To further confirm the PBG assignment, we also measured the angular resolved transmittance spectra of the photonic structure. The spectra are reported in Figure 2c for s-polarized light and in Figure 2d for p-polarized light (see Ref. [32] for further details regarding the measurement). The spectra are reported as contour-plot where the light wavelength is reported on the ordinate axis while the light incidence angle as the abscissa axis. The transmittance intensity is instead reported as a color scale such that low intensities are in blue shades and high intensity values in red shades. When illuminated with s-polarized light, the spectral position of the PBG, which was visible in blue tones in panel c of the Figure, moves to the blue wavelength side of the spectrum increasing the angle and its spectral width remains unchanged, although its relative intensity increases. Concerning p-polarization instead, the spectral position of the PBG follows the same pattern just observed. Conversely, its intensity and spectral width decreases with the angle till the feature almost disappears slightly above 60°, where the incident light approaches the Brewster angle for the structure. This behavior was in full agreement with previous reports for planar 1D photonic crystals [91] and with the photonic band structure predicted from theory [32,90]. The collected spectra were indeed in agreement with the modeled one for a structure having PVK and SA geometric thickness dPVK = 75 nm and dSA = 81 nm, respectively.
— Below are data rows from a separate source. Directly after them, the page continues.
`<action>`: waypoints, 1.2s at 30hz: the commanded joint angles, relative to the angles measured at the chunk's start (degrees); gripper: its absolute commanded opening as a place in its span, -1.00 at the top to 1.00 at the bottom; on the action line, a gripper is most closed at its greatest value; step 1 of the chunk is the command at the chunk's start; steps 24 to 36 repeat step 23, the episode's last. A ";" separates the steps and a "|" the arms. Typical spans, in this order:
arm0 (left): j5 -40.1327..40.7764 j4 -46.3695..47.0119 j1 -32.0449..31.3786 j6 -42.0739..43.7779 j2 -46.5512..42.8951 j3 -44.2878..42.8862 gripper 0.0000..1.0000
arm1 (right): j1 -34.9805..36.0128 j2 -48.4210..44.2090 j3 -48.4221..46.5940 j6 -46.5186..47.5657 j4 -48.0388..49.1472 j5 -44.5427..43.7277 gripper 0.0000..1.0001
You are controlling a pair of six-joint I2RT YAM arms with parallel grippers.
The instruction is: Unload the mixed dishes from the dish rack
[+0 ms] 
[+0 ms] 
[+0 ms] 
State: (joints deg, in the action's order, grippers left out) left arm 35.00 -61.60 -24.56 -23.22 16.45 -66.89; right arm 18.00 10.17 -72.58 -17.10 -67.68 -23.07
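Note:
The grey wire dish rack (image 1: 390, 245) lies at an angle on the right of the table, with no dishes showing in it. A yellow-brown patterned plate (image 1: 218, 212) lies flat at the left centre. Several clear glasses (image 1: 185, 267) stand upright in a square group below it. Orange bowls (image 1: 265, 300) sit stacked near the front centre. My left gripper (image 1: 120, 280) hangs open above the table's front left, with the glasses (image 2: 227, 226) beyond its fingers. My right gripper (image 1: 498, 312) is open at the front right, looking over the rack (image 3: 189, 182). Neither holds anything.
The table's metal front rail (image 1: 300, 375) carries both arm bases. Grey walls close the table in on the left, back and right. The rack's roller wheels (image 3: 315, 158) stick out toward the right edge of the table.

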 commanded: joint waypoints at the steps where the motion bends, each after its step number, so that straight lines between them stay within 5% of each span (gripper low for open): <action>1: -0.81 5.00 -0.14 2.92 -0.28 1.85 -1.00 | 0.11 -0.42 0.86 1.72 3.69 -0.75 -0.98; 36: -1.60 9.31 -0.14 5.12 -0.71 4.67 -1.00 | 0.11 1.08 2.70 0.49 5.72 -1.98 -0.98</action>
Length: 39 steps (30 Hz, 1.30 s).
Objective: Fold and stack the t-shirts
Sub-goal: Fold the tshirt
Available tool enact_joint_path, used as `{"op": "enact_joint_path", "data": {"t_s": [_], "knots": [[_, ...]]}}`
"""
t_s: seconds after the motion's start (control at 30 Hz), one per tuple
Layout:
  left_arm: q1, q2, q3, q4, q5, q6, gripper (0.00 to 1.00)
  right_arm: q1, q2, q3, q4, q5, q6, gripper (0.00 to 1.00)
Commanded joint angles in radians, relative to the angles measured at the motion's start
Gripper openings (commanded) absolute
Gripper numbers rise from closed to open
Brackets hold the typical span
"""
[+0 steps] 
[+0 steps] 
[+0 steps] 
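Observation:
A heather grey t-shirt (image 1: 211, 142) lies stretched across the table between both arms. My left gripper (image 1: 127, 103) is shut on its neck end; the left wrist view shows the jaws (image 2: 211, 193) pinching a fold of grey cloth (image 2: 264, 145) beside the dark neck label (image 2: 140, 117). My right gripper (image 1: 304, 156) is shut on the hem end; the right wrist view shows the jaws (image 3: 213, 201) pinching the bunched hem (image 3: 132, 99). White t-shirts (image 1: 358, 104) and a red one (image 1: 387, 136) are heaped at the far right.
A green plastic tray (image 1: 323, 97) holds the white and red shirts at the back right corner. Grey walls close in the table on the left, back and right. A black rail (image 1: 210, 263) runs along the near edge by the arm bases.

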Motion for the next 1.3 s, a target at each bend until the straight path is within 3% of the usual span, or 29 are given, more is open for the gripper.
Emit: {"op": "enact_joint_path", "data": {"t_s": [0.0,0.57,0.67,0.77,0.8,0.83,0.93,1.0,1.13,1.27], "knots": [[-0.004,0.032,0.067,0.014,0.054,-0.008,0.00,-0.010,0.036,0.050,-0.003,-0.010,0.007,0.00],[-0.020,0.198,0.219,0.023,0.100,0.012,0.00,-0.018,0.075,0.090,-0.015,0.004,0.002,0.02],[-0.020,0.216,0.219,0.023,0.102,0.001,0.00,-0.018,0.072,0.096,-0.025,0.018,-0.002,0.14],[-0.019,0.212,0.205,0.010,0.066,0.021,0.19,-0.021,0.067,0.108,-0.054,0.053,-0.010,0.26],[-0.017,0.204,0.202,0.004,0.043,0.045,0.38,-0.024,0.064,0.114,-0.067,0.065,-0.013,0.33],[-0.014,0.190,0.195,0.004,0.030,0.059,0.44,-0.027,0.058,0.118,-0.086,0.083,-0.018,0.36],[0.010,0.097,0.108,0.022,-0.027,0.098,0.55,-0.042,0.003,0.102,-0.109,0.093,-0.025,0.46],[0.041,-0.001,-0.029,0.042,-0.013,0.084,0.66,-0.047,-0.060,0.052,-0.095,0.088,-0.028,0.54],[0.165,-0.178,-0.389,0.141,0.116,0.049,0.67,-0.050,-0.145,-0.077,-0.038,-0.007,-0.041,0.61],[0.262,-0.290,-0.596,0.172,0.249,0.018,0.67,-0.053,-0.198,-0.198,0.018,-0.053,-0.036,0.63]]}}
The sensitivity of the system to Pb2+ was tested immersing the DBR into water solution of Pb2+ ion with concentration of 1 × 10−2 M. The top panels of Figure 3a show the normal incidence reflectance spectrum of the DBR before (black line) and after (red line) the sample swelling. Before the exposure, the sample show a clear signature of the PBG at about 510 nm and the spectrum background displays an interference pattern (black line). After the exposure, these features were slightly visible, and the reflectance was rather flat in the range between 25% and 35% (red line). This effect can be attributed to the severe swelling of the SA layers in water. Such phenomenon can indeed worse the lattice periodicity that generates the PBG and the surface optical quality that permits the interference pattern [53]. Removing the sample from the water environment and drying the structure at 60°C, the two spectral features were again visible (green line). Nevertheless, the spectral position of the PBG results blue-shifted to about 475 nm, about 39 nm lower with respect to its initial value. This phenomenon can be explained considering the shrinkage of SA layers after cross-linking; indeed, the physical “bridges” created by Pb2+ ions between alginate chains force the formed 3D-network to assume a more compact structure, which reduces the thickness of the DBR layers [92,93,94,95].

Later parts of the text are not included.